DATA ou Domaine d’activités transartistiques : c’est le projet d’un lieu de création collectif à Rouen que portent le Kalif et le collectif 99 à Rouen.

 

image dataL’échéance est encore loin. Certainement pas avant 2019. Et l’idée reste encore à l’état de projet. Mais lorsqu’ils abordent le sujet, Stéphane Maunier et Manuel Chesneau ont des étoiles dans les yeux et affichent un large sourire. Le DATA ou Domaine d’activités transartistiques  c’est leur bébé à tous les deux et ils mettent un bon paquet d’énergie pour le voir grandir.

 

Stéphane Maunier est directeur du Kalif, une structure rouennaise qui va fêter ses 20 ans. Le Kalif, c’est six studios de répétition, un studio d’enregistrement, une salle de diffusion, une école, un collectif de graphistes… Aujourd’hui, il est à l’étroit dans ses locaux vieillissants et ne peut plus se développer. Manuel Chesneau est à la tête du collectif 99, créé en 2005 par les compagnies 14 :20, Acid Kostik, Les Raz’Bitumes et Provisoire. Il accueille également aujourd’hui Les Frères Georges, Magik Fabrik, Les Zoaques, La Magouille, Teste Duende, Lucien et Les Arpettes. Dans cette association se croisent le théâtre, la magie, le cirque, la danse, les talents et les savoir-faire. Étape essentielle dans la vie du 99 : étendre son réseau.

 

Le Kalif et le 99 ont les mêmes problématiques.

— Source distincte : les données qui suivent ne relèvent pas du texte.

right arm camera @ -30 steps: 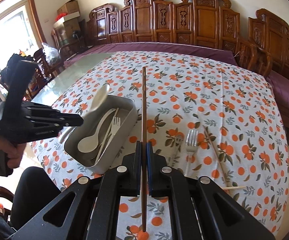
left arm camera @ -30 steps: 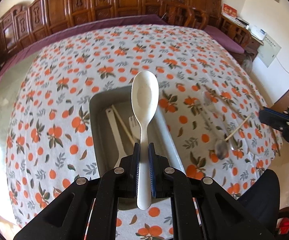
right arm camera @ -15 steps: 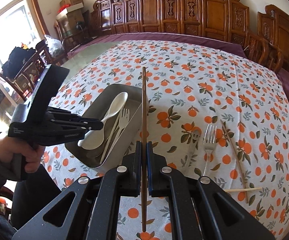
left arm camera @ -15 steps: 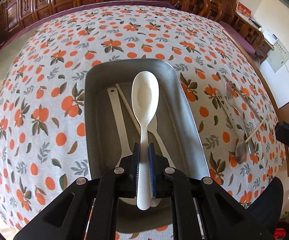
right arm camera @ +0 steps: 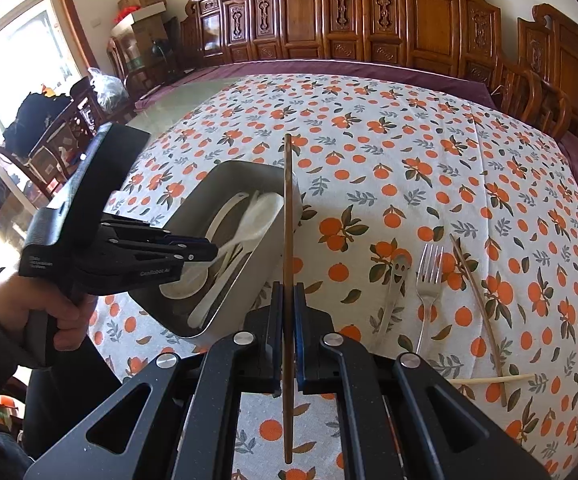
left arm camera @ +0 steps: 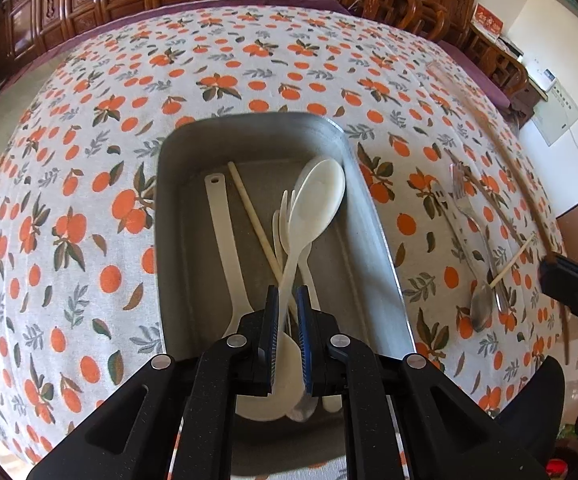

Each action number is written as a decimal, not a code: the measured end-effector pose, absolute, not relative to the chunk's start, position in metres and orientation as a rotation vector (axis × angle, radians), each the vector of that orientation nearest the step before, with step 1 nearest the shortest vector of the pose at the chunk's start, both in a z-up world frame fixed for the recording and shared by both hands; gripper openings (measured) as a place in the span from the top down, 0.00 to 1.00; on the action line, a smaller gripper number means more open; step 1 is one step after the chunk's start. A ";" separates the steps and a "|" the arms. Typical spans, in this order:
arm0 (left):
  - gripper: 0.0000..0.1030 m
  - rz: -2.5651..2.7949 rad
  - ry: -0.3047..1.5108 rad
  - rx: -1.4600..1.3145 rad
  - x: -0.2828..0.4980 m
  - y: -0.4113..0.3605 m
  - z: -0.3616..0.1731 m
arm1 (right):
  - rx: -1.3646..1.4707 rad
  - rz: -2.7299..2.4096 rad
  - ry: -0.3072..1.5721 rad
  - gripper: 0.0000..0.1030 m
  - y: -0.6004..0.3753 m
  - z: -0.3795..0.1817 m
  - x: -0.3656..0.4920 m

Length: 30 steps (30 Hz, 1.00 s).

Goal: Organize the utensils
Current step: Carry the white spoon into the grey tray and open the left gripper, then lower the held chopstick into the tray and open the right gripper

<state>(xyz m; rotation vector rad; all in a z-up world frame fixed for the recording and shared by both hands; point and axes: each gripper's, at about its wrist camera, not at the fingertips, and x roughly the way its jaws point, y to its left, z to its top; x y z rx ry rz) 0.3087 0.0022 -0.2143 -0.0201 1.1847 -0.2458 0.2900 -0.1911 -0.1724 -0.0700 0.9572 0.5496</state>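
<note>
Down in the metal tray (left arm camera: 373, 216), the white plastic spoon (left arm camera: 313, 208) leans between the left gripper (left arm camera: 287, 300)'s barely parted pads, beside a white fork and pale chopstick. Meanwhile the right gripper (right arm camera: 287, 292) clamps a brown chopstick (right arm camera: 287, 208) above the orange-print tablecloth (right arm camera: 389, 152).

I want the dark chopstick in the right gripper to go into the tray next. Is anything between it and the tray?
Nothing on the cloth lies between them: the dark chopstick is just beside the tray. But the left gripper reaches into the tray's near end, with the white spoon between its fingers, so only the far end is free.
</note>
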 end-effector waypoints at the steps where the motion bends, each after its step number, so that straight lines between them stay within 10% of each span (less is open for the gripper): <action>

Pourquoi ne pas se rapprocher ? Le premier objectif est de mutualiser les moyens pour effectuer des économies et envisager un futur de manière plus sereine. Pour Stéphane Maunier et Manuel Chesneau, leur réflexion va plus loin. Dans leur démarche, il y a une volonté de vivre ensemble et surtout de créer ensemble et avec d’autres structures culturelles ou pas. « Nous souhaitons proposer un lieu à des structures qui ont des besoins et des envies ».

 

Quatre pôles

Le DATA est à imaginer comme un village, bien évidemment ouvert sur la cité, avec différents pôles. « Nous voulons décloisonner les champs culturels ». Un premier pôle est consacré à la création, l’innovation et la recherche avec des studios de répétition, des espaces de travail pour les compagnies et des entreprises, des laboratoires. Dans le pôle de transmission, il est prévu une école, celle du Kalif, des ateliers. Le DATA aura aussi ses bureaux pour tous les acteurs locaux. Dernière partie : le pôle d’activité économique avec des activités relevant de l’économie créative, de l’art ou de l’artisanat.

 

A l’image du Cent Quatre à Paris, de la Belle de Mai à Marseille, du Lieu Unique à Nantes, le DATA se veut « être un facilitateur » pour les artistes de la région et s’inscrit dans une démarche d’économie sociale et solidaire. Pour finaliser ce projet qui s’étendra sur environ 5 000 m2, idéalement sur l’axe de la Seine, Stéphane Maunier et Manuel Chesneau souhaitent partager leurs idées avec tout citoyen. Chacun peut participer à la réflexion et aussi au financement du projet.

 

Les deux complices entament une étape décisive : l’étude de faisabilité. « Elle doit déterminer la viabilité du projet ». Conclusion : été 2016.